The lab is aimed at applying a full learning pipeline on a real dataset, namely images of handwritten digits. You will be using a subset of the MNIST dataset for a binary classification task.

Code/data

Get the code file and add the directory to MATLAB path (or set it as current/working directory).
Follow the instructions to work your way through the lab.

1. MNIST Data

Load the dataset "MNIST_3_5", using load('MNIST_3_5.mat'); to obtain X and Y, the matrices of examples and labels respectively.
Each row of X is a vectorized 28x28 grayscale image of a handwritten digit from the MNIST dataset. The positive examples are '5' while the negative are '3'. Visualize some examples from the dataset using the function visualizeExample.
Randomly split the dataset into a training and a test set, of n_train = 100 and n_test = 1000 points respectively using randomSplitDataset.

1. Learning pipeline - Binary classification

Choose a learning algorithm from the ones you used already, namely: kNN, regularized linear least squares, kernel regularized least squares (gaussian or polynomial kernel). Compute the classification error on the test set using the function calcErr. To select the best tuning parameters, define a suitable range for the parameters and use hold out cross-validation (using holdoutCVkNN, holdoutCVRLS, holdoutCVKernRLS).
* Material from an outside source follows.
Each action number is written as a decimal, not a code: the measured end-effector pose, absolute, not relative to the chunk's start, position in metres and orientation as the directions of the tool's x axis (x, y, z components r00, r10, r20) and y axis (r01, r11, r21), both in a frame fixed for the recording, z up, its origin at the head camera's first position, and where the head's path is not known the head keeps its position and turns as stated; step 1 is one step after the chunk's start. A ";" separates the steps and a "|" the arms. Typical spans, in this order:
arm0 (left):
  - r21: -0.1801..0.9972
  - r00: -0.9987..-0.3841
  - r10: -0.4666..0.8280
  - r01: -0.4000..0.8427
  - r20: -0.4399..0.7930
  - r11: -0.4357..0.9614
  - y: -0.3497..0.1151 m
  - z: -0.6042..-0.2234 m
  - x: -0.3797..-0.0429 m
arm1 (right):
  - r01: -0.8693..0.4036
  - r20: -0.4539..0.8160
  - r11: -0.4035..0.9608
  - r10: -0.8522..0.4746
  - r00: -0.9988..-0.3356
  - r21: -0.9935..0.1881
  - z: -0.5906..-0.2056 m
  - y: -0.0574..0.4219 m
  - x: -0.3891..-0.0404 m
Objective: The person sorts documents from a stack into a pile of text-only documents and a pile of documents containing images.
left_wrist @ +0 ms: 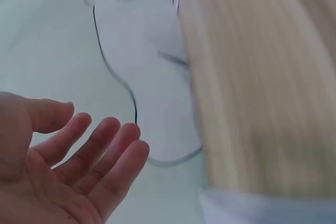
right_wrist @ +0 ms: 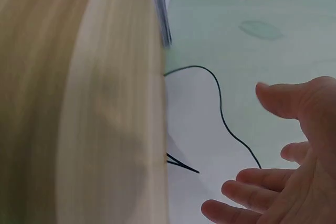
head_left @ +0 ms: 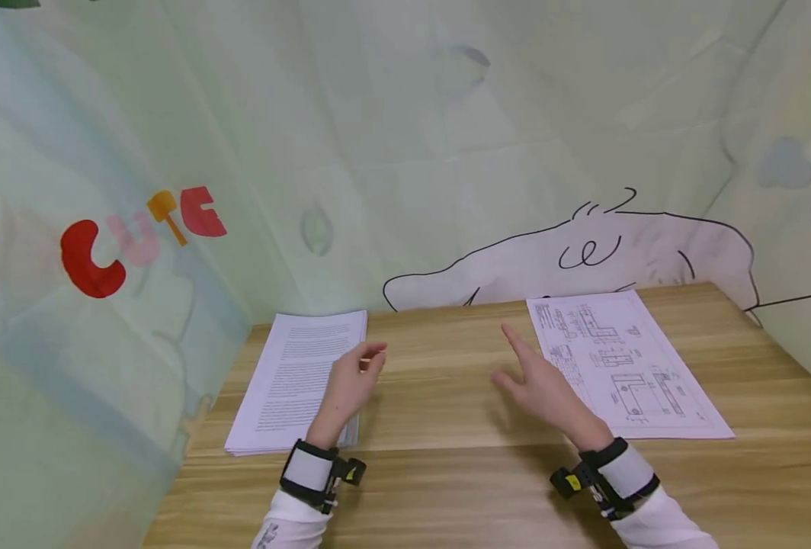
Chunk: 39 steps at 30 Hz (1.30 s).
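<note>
On the left of the table lies a stack of printed paper [head_left: 302, 374], its top sheet full of text lines. My left hand [head_left: 351, 385] hovers over the stack's right side, fingers relaxed and slightly bent, with nothing in them. To the right, a sheet with technical drawings [head_left: 628, 366] lies flat near the back edge. My right hand [head_left: 549, 385] is in the air by that sheet's left edge, fingers extended and thumb apart, holding nothing. Both wrist views show the palms bare, the left hand [left_wrist: 79, 166] and the right hand [right_wrist: 283, 171] alike.
The wooden table [head_left: 447, 412] stretches between the two papers. Behind it hangs a pale green printed cloth [head_left: 378, 152] with a cartoon outline and coloured letters; it also runs along the left side. Each wrist wears a strap with a small camera [head_left: 354, 471].
</note>
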<state>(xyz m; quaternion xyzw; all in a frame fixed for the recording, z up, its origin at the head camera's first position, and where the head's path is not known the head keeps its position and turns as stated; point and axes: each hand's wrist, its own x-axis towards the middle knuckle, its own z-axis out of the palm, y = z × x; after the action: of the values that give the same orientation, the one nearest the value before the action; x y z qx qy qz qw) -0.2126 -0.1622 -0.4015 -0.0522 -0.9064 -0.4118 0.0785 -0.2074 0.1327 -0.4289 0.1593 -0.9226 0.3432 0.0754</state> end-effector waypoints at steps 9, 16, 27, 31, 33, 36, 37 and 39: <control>0.615 -0.973 -0.032 0.118 0.228 0.780 -0.228 -0.395 -0.223 | -0.407 0.253 0.706 -0.319 -0.913 -0.580 -0.438 0.103 -0.211; 0.551 -0.992 -0.063 0.007 0.108 0.834 -0.272 -0.405 -0.226 | -0.361 0.169 0.690 -0.332 -0.928 -0.628 -0.451 0.074 -0.214; 0.473 -0.986 -0.153 -0.164 -0.062 0.866 -0.310 -0.426 -0.224 | -0.227 0.047 0.459 -0.371 -0.928 -0.859 -0.462 0.034 -0.216; 0.433 -0.979 -0.174 -0.202 -0.105 0.879 -0.319 -0.436 -0.226 | -0.110 -0.032 0.365 -0.361 -0.932 -0.924 -0.467 0.019 -0.221; 0.401 -0.976 -0.175 -0.214 -0.132 0.891 -0.322 -0.439 -0.227 | -0.062 -0.069 0.327 -0.374 -0.925 -0.943 -0.469 0.010 -0.222; 0.371 -0.973 -0.170 -0.217 -0.156 0.903 -0.323 -0.442 -0.227 | -0.026 -0.100 0.287 -0.415 -0.904 -0.958 -0.471 -0.006 -0.222; 0.365 -0.970 -0.174 -0.225 -0.167 0.903 -0.323 -0.443 -0.228 | -0.015 -0.108 0.271 -0.433 -0.895 -0.963 -0.471 -0.011 -0.222; 0.354 -0.965 -0.184 -0.241 -0.186 0.904 -0.322 -0.443 -0.229 | 0.001 -0.118 0.245 -0.463 -0.878 -0.970 -0.472 -0.021 -0.221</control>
<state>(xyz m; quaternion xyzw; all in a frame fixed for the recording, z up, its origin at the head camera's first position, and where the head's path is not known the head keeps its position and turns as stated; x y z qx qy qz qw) -0.2285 -0.3215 -0.4429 0.1092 -0.9728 -0.1905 -0.0740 -0.2212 -0.0212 -0.4720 0.1511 -0.7645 0.5956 -0.1949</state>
Predict the labels for the test set and visualize some of the misclassified examples:

ind = find((sign(Yp)~=sign(Yte)));
idx = ind(randi(numel(ind)));
figure; visualizeExample(Xte(idx,:));

(Optional) Compute the mean and standard deviation of the test error over a number of random splits in test and training sets and for an increasing number of training examples, e.g. [10, 400]. For each split compute the test error by choosing suitable parameter range(s) and applying holdout CV on the training set. What happens to the mean and standard deviation across splits, when the number of examples in the training set increases? How do these values depend on the settings of holdout CV (range of parameters, number of repetitions and the fraction of training set used as validation)?